Professore, sono state appena chiuse 23 pagine di fake news. Ed altre ancora sono già nel mirino. I social hanno cominciato a reagire contro le bufale dopo anni di inerzia?

Difficile desumere da un singolo evento un quadro d’insieme più articolato. Ma certamente siamo in presenza di un importante indizio. Anche se i social non sono mai stati del tutto inerti neppure in passato, da qualche tempo hanno cominciato ad assolvere alle richieste formulate dal comitato dei saggi di cui faccio parte, che sono poi confluite nel codice di autoregolamentazione contro le fake news di cui le piattaforme si sono dotate per affrontare il fenomeno. Hanno cominciato a cooperare maggiormente con l’autorità pubblica, ma sono diventate più sensibili anche alle segnalazioni di società competenti e di privati.

Però è come provare a svuotare il mare con un cucchiaino. Le pagine dell’odio sono a migliaia. Come riconoscerle?

Dei passi in avanti ci sono stati. Proprio come accaduto nel caso delle pagine social chiuse di recente, spesso all’origine degli spazi dei disinformatori professionali ci sono pagine di intrattenimento o di marketing che nel tempo hanno variato la loro denominazione, ma hanno traghettato nella nuova “destinazione d’uso” della pagina anche gli utenti e i vecchi followers. Parliamo di persone che si sono spesso ritrovate ad essere sostenitori di un partito o di un altro, a loro insaputa. Una circostanza che può certamente profilare un danno a quella consapevolezza critica che è alla base del diritto di voto.

Dalle elezioni americane alla Brexit, le fake news hanno giocato un ruolo non indifferente. Eppure né le leggi né i social sono ancora riusciti a fornire una risposta concreta a quello che è un vero pericolo per la democrazia. Come mai?

Ai sensi delle direttive europee i social non sono obbligati a effettuare un monitoraggio preventivo dei contenuti. Tra l’obbligo e l’inerzia, esistono tuttavia decine di sfumature. La strada migliore per contrastare le fake news è al momento quella della cooperazione tra piattaforme e istituzioni. L’obiettivo da centrare è quello di creare man mano una best practice che possa essere d’esempio per tutte le altre realtà social che si fondano sulla condivisione.

A gennaio dell’anno scorso la Commissione europea ha accettato il codice di condotta di cui hanno deciso di dotarsi i social contro le fake news. Ma è stato stabilito anche che se lo stesso non dovesse rivelarsi efficace, Bruxelles provvederà a varare una normativa europea più vincolante. La legge arriverà oppure no?

In questo momento siamo in una fase di monitoraggio del codice di autoregolamentazione che si sono dati i social.
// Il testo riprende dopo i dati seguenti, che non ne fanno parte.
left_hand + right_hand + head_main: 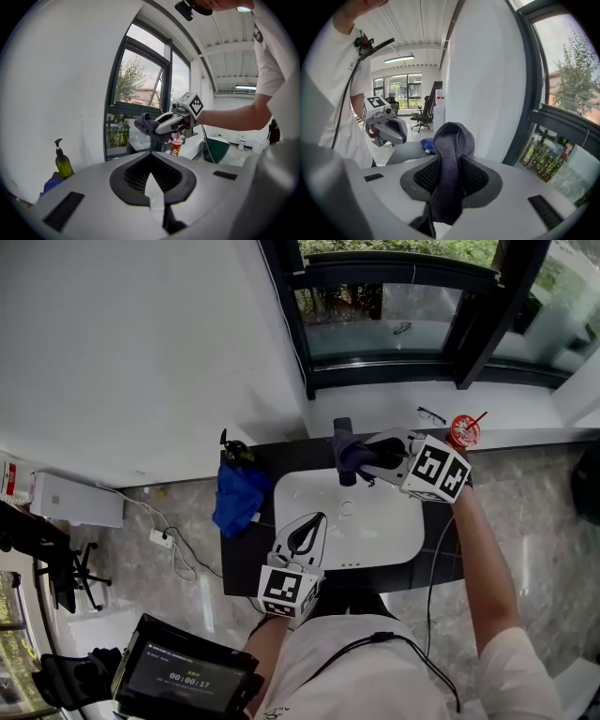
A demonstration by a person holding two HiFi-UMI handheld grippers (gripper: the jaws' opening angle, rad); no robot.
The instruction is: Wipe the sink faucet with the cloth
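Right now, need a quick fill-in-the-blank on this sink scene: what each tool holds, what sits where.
1. The right tool is shut on a dark ____.
2. The blue bundle lies on the counter to the ____ of the sink.
3. The cup on the sill is ____.
4. The left tool is shut and holds ____.
Missing words: cloth; left; red; nothing.

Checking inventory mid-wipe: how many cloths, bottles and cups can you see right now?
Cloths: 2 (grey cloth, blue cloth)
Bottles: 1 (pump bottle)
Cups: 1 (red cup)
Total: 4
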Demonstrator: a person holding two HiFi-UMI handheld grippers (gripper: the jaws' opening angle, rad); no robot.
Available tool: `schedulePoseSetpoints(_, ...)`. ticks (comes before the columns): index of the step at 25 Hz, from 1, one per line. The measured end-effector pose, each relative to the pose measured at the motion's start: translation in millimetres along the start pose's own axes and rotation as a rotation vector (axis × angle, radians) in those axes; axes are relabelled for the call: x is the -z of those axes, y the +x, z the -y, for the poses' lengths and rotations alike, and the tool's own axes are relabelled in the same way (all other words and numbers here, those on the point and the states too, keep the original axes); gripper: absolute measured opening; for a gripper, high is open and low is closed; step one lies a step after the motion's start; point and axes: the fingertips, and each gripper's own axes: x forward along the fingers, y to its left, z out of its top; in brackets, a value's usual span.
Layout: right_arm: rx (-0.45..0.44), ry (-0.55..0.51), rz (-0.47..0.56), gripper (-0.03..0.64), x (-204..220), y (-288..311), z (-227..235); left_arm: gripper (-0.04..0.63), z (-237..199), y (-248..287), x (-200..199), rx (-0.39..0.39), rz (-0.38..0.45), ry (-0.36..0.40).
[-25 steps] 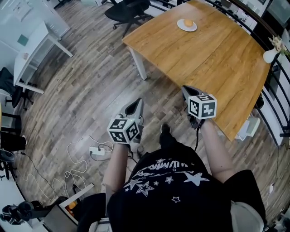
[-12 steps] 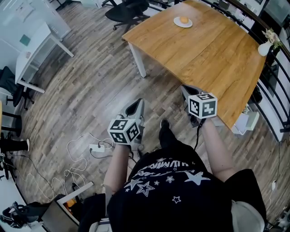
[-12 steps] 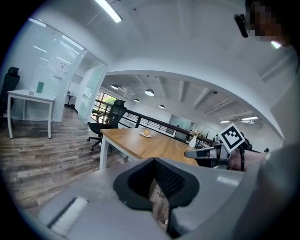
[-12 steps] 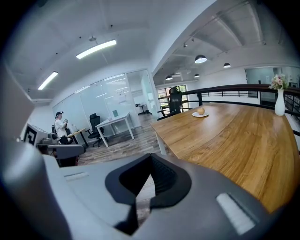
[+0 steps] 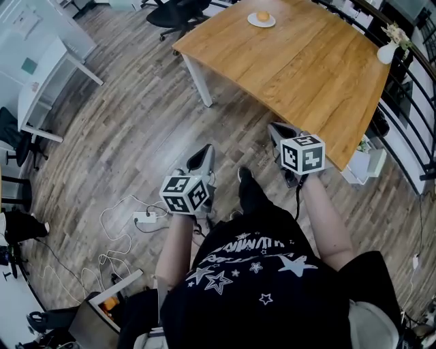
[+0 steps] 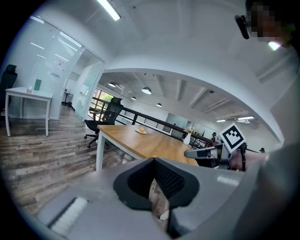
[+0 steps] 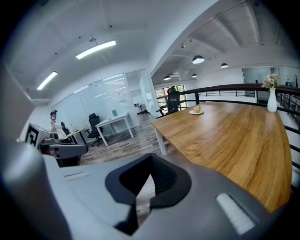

Ci troviamo insomma in una fase transitoria che dovrà descrivere un quadro di insieme più ampio. Difficile dire tuttavia che cosa accadrà al termine della fase di sperimentazione. Le prossime europee rendono impredicibile il futuro.

La task force europea di cui fa parte ha avuto un ruolo importante nel disegnare la strategia di contrasto alla disinformazione. Quali sono le linee guida che avete individuato voi esperti?

Alla base di tutto ci sono due pilastri. In primo luogo abbiamo segnalato la necessità di una sinergia tra social e istituzioni, da mettere a punto attraverso un tavolo tecnico, un codice di condotta o un gruppo di esperti. In secondo luogo è assolutamente necessario puntare all’educazione digitale degli utenti. Comuni e regioni devono investire con maggiore decisione sull’educazione di dei giovani ai nuovi media.

In tanti sono però scettici sulla guerra alle fake news. Dicono che è impossibile abolire le bufale per decreto. È così?

Anche le false notizie rientrano nel campo della libertà d’espressione. Il diritto a mentire certamente esiste, ma può essere contrastato nella misura in cui esso va oltre il diritto individuale e pregiudica l’interesse collettivo al diritto costituzionalmente tutelato di essere informati.